■ **About this exercise**
Below are entries; output exactly the lines from the one with "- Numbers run" to the one with "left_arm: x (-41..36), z", both included, and nothing else.

[Entries taken from a collection]
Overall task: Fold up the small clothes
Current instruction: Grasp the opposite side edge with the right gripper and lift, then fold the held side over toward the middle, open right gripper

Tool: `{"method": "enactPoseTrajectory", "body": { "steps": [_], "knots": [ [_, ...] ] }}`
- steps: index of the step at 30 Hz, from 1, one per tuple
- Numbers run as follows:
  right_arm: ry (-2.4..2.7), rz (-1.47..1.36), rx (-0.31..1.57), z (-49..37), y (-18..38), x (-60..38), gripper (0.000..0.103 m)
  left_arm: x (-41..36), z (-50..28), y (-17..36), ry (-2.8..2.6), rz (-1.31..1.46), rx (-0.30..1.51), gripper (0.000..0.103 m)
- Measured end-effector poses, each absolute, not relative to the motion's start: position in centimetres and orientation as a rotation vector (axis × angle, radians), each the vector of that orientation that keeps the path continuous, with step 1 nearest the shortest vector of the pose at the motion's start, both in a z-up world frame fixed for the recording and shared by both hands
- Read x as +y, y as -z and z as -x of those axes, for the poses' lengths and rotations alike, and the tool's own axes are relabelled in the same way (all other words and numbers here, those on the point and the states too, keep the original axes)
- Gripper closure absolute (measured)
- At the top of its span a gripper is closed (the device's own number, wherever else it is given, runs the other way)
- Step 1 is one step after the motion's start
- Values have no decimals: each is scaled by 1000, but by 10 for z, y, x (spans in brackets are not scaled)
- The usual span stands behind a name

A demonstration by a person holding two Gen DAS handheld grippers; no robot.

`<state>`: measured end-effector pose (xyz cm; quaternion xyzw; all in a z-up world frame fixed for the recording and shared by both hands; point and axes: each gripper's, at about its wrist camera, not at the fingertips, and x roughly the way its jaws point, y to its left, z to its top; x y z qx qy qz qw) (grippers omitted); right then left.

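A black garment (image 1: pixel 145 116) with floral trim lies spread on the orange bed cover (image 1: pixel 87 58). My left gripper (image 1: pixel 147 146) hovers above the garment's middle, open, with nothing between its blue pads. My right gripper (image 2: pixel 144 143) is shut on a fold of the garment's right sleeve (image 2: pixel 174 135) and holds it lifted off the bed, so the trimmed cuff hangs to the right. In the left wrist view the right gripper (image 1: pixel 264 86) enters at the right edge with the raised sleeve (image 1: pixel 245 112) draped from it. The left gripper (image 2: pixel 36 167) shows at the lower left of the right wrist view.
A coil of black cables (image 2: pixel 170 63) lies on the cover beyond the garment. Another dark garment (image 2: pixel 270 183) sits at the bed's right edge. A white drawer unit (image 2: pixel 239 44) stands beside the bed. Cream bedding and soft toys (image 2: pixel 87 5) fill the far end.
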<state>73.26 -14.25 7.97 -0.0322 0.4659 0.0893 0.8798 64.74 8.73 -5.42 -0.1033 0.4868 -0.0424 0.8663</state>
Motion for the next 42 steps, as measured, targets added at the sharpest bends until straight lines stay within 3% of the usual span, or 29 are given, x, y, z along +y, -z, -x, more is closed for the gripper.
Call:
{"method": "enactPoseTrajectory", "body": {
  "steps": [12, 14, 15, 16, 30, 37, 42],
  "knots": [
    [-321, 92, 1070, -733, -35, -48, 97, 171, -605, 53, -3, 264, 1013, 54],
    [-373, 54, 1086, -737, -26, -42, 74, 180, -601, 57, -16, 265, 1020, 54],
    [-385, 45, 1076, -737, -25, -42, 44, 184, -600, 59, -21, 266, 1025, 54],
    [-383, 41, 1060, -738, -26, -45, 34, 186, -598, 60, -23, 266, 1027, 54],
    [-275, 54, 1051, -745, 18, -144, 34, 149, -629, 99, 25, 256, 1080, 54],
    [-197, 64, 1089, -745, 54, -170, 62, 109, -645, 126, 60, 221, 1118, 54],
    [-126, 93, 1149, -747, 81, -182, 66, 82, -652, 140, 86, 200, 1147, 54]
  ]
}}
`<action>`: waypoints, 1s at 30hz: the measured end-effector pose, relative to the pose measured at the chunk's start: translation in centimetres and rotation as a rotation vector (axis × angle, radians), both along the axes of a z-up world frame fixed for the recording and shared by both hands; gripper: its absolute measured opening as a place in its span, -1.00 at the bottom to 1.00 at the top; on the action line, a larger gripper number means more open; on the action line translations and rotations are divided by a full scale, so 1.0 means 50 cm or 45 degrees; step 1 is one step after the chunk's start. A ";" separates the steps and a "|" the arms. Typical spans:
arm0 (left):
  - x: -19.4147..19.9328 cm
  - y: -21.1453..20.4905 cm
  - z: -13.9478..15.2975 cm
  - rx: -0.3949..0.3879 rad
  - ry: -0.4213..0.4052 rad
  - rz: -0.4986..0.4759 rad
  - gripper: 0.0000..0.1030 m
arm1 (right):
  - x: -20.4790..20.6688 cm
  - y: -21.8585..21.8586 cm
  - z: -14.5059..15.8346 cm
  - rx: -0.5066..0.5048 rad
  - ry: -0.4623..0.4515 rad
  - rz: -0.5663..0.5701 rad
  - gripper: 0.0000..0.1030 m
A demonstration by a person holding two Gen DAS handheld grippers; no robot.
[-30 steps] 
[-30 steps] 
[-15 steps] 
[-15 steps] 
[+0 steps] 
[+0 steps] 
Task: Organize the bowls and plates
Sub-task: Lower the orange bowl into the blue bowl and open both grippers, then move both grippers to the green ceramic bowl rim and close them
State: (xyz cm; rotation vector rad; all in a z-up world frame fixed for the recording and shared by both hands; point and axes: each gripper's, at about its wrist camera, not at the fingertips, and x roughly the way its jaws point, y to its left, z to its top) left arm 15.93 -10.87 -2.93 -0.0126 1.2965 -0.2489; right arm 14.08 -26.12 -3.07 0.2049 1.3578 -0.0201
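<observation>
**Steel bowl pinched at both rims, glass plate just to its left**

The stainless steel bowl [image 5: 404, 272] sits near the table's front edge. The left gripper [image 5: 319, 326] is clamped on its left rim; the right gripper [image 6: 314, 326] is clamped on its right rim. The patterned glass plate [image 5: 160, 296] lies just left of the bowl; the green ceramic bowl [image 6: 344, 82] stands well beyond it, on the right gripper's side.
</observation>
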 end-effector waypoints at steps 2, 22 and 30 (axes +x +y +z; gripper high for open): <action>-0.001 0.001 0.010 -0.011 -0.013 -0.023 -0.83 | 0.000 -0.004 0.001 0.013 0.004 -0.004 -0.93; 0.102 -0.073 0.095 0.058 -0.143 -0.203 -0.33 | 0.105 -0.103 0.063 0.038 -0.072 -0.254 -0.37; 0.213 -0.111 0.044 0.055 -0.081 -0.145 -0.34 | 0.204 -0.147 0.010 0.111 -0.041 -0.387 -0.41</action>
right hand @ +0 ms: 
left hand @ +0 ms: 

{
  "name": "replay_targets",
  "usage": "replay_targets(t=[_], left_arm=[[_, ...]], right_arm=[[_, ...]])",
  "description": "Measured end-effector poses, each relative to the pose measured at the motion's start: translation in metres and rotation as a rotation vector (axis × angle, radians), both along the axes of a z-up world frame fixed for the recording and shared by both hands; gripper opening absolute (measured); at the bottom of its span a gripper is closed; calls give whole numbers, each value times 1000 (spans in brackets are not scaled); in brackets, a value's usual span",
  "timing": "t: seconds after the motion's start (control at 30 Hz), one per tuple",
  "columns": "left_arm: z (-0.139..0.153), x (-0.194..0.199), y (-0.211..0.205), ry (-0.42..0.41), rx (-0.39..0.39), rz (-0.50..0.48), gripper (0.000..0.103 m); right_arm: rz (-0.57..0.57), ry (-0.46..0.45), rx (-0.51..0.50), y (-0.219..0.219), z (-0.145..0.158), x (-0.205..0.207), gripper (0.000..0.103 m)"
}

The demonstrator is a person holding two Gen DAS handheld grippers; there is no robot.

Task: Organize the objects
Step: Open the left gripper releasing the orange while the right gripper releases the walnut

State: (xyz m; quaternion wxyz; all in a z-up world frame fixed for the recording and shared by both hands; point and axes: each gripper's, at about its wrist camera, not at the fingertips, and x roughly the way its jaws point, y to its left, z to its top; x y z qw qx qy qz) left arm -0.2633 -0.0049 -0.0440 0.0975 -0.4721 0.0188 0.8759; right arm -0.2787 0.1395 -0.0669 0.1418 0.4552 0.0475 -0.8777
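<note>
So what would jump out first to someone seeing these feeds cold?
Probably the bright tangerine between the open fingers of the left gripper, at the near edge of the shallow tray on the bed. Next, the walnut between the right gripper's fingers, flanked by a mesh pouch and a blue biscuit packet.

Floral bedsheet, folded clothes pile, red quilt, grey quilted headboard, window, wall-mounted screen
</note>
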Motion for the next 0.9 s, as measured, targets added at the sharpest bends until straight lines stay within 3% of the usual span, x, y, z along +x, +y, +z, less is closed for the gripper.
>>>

■ **Solution below**
- Numbers run as follows:
  right_arm: ry (-2.4..2.7), rz (-1.47..1.36), rx (-0.31..1.57), z (-49..37), y (-18..38), x (-60..38), gripper (0.000..0.103 m)
  left_arm: x (-41..36), z (-50..28), y (-17..36), ry (-2.8..2.6), rz (-1.31..1.46), rx (-0.30..1.51), gripper (0.000..0.103 m)

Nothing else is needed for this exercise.